Aprinda Devani Bagus, Suryantoro Satriyo Dwi
Department of Internal Medicine, Faculty of Medicine, Universitas Airlangga, Surabaya, Indonesia.
Kaliwates General Hospital, Jember, Indonesia.
Ann Med Surg (Lond). 2022 Aug 4;80:104329. doi: 10.1016/j.amsu.2022.104329. eCollection 2022 Aug.
Familial hypokalemic periodic paralysis (FHPP) is rare, so its management is essential to report.
A 25-year-old Indonesian woman complained of feeling weak in both hands and legs, but the heaviest in both legs. The patient has several family members with similar complaints. The patient experienced decreased muscle strength in the upper extremity of 4/4 and the lower extremity of 3/3. Laboratory investigation showed potassium of 2.0 mmol/L, and the patient was given KCL of 50 mEq/24 hours, KSR of 3 × 600 mg/24 hours for 3 days, and a high potassium diet. The next few days, potassium levels increased, and the patient was treated as an outpatient.

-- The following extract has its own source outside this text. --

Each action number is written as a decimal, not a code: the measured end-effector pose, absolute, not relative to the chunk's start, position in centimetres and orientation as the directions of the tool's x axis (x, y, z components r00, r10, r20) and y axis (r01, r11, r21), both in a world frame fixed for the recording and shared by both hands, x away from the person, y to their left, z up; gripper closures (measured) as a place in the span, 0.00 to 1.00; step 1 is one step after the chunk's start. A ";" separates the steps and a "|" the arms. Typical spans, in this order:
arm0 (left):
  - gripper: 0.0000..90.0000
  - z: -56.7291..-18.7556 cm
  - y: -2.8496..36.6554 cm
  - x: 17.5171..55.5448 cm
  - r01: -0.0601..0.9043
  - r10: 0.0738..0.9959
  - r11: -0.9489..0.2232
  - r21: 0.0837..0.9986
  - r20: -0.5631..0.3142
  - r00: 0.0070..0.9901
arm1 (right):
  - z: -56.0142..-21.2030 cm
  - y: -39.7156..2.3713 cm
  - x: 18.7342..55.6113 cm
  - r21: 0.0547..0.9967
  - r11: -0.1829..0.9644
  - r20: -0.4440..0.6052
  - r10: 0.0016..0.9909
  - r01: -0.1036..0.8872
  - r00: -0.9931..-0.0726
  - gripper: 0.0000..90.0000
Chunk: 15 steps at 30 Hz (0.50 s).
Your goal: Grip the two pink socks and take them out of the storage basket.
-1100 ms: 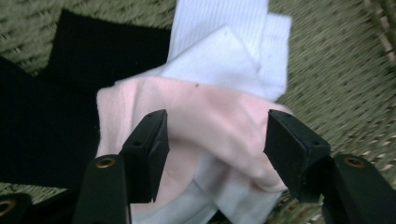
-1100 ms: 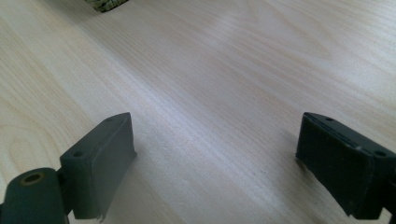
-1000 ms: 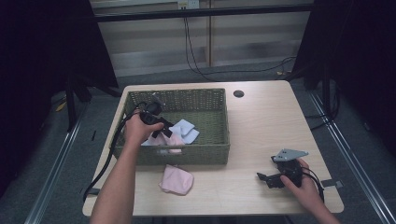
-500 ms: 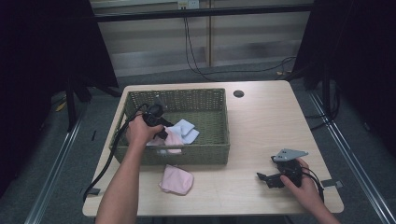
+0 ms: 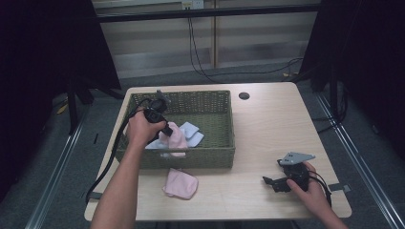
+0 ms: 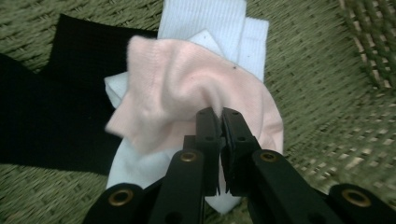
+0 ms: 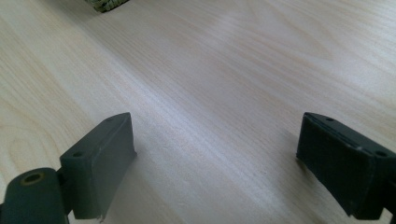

Early diagnosis and management of acute flaccid paralysis (AFP) due to FHPP are very effective in low-resource settings.
Finding the cause of AFP is essential for better management.
家族性低钾性周期性麻痹(FHPP)较为罕见,因此报告其治疗情况至关重要。
一名25岁的印度尼西亚女性主诉双手和双腿无力,尤以双腿最为严重。该患者有几名家庭成员也有类似症状。患者上肢肌力下降至4/4,下肢肌力下降至3/3。实验室检查显示血钾为2.0 mmol/L,给予患者24小时静脉输注50 mEq氯化钾、连续3天每天口服3次每次600 mg枸橼酸钾,并采用高钾饮食。接下来的几天里,血钾水平上升,患者转为门诊治疗。
在资源匮乏地区,对FHPP所致急性弛缓性麻痹(AFP)进行早期诊断和治疗非常有效。
找出AFP的病因对于更好地治疗至关重要。